**PROBLEM DESCRIPTION**
Only those lines running from the start of the listing below through the line that holds "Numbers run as" are to be written out, exactly and in full.

※

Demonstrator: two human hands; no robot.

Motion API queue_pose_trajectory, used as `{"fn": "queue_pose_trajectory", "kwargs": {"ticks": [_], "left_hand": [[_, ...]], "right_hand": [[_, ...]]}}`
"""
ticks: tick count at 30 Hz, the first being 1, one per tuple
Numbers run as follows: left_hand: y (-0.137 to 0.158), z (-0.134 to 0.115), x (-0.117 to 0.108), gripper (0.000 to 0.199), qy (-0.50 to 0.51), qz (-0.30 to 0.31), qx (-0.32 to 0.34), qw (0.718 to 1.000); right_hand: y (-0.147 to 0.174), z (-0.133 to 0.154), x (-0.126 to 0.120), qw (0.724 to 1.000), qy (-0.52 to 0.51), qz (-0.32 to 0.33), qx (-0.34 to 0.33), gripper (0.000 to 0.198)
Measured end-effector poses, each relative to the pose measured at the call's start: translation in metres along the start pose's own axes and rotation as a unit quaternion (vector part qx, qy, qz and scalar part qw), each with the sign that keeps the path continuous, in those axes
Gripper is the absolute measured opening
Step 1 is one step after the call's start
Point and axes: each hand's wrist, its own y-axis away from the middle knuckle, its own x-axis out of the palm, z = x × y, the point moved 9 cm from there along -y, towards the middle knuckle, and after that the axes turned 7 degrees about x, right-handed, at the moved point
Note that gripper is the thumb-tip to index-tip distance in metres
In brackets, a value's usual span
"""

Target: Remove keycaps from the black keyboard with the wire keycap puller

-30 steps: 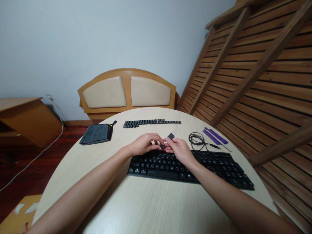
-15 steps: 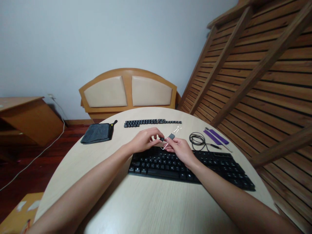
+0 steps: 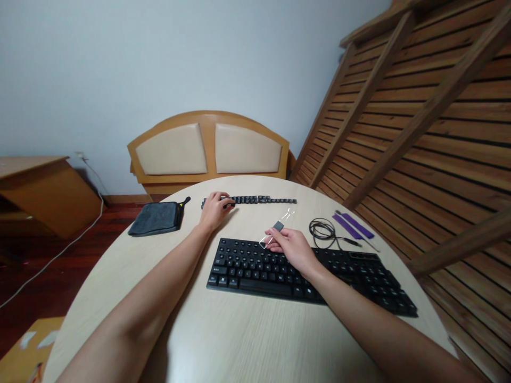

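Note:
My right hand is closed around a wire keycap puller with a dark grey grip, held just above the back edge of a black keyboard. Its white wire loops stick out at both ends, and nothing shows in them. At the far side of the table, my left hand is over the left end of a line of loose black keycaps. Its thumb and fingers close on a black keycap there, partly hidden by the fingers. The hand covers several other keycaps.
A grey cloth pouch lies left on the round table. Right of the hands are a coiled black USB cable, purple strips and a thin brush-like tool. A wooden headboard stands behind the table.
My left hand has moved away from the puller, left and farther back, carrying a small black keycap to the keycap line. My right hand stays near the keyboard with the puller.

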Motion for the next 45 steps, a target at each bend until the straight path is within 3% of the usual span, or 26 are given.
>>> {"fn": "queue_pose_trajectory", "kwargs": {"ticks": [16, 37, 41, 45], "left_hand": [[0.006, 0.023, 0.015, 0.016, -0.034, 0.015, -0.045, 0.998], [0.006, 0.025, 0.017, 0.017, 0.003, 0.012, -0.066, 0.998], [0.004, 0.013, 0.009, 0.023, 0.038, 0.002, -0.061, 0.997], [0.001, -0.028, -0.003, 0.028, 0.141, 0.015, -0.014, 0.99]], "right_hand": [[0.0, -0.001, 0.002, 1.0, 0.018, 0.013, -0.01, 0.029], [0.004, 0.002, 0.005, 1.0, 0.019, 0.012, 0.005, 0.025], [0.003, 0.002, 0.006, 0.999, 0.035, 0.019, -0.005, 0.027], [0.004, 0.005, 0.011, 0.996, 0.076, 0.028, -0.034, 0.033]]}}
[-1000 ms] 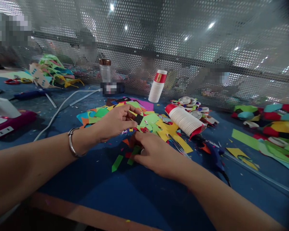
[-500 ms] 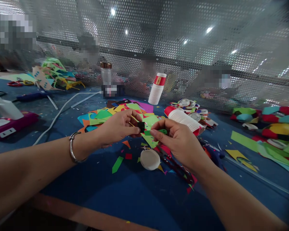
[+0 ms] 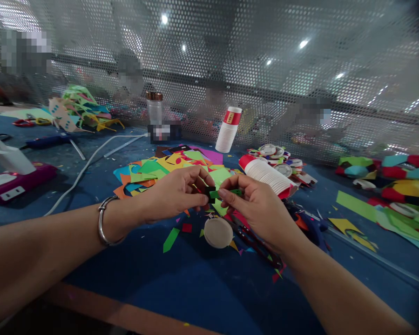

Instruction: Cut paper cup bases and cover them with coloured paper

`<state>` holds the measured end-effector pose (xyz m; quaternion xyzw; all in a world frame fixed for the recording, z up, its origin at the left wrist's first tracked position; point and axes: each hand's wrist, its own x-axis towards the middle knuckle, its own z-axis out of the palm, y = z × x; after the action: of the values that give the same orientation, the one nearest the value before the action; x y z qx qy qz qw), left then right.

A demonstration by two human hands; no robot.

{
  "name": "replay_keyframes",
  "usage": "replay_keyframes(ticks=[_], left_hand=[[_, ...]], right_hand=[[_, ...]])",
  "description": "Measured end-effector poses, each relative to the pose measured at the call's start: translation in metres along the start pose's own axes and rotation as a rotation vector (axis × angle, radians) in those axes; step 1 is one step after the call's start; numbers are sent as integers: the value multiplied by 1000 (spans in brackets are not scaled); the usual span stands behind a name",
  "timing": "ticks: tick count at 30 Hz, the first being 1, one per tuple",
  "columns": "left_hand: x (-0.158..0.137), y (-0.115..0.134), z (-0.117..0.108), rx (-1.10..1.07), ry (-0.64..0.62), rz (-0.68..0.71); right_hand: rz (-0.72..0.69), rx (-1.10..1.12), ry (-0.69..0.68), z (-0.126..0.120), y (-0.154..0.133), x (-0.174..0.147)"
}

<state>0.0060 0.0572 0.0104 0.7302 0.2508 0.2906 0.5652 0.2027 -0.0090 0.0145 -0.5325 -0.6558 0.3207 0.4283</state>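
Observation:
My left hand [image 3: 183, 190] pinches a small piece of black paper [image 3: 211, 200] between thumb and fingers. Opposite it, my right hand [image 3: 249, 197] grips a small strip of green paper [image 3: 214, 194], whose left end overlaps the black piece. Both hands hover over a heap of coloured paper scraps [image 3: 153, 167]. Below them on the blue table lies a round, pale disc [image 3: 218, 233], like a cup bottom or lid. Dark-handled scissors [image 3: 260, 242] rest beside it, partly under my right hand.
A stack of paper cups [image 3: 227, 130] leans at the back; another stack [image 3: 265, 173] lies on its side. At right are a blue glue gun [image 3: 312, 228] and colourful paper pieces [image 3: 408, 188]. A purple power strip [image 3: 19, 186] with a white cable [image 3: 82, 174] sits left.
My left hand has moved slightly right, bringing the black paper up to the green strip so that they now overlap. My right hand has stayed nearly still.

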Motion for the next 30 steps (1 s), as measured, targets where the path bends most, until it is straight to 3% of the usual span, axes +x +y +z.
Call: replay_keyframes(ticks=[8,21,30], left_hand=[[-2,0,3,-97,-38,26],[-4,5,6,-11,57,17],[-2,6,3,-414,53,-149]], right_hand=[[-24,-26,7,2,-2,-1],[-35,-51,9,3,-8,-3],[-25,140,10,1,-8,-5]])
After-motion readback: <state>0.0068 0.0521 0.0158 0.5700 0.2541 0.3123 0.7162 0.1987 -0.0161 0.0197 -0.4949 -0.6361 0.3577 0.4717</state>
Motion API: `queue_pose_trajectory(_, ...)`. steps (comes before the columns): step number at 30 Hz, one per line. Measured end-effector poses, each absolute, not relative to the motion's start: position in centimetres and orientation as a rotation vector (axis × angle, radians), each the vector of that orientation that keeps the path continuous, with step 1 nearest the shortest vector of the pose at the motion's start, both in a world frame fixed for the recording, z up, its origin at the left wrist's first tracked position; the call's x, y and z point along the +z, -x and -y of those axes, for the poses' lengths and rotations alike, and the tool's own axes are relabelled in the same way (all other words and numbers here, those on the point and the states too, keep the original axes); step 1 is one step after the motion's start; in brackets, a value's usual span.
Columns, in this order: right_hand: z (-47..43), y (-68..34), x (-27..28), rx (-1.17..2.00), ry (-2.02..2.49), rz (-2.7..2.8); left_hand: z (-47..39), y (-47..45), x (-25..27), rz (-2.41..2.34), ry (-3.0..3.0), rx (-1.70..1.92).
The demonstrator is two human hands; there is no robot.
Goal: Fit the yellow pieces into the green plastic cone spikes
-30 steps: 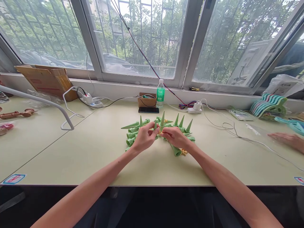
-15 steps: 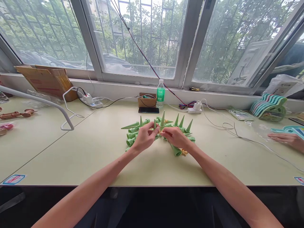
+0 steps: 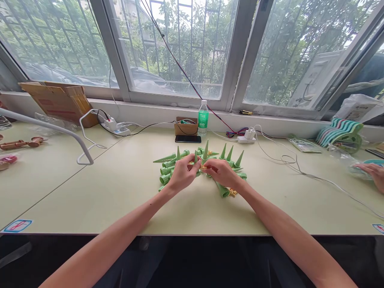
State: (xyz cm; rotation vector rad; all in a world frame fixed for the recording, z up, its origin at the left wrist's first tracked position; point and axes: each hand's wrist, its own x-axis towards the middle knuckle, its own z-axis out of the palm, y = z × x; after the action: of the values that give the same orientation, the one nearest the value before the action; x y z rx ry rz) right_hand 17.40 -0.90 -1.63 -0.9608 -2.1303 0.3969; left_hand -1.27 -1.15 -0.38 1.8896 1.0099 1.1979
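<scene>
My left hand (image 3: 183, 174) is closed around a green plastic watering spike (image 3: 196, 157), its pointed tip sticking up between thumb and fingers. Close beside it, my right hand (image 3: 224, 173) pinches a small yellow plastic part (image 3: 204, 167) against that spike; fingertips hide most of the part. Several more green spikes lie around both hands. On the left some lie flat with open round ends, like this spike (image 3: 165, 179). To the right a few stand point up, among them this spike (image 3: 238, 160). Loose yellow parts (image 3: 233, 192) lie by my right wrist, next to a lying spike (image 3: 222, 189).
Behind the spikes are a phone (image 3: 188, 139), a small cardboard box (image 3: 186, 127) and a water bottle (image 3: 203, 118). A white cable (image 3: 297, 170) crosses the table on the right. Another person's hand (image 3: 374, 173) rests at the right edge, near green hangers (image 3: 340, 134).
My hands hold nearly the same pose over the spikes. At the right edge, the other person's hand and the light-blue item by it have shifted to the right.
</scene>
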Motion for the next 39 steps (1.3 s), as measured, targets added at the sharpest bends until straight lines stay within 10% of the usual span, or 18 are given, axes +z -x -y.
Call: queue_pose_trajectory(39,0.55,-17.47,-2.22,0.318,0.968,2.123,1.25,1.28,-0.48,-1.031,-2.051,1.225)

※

**RESPONSE BOX**
Demonstrator: two human hands; no robot.

Motion API queue_pose_trajectory, used as `{"fn": "queue_pose_trajectory", "kwargs": {"ticks": [_], "left_hand": [[_, ...]], "right_hand": [[_, ...]]}}`
"""
ticks: tick count at 30 Hz, the first being 1, one per tuple
Numbers run as follows: left_hand: y (-0.137 to 0.158), z (-0.134 to 0.115), x (-0.117 to 0.108), gripper (0.000 to 0.199), qy (-0.50 to 0.51), qz (-0.30 to 0.31), qx (-0.32 to 0.34), qw (0.718 to 1.000); right_hand: y (-0.147 to 0.174), z (-0.133 to 0.154), x (-0.126 to 0.120), qw (0.724 to 1.000), qy (-0.52 to 0.51), qz (-0.32 to 0.33), qx (-0.34 to 0.33), gripper (0.000 to 0.198)

That was the complete answer.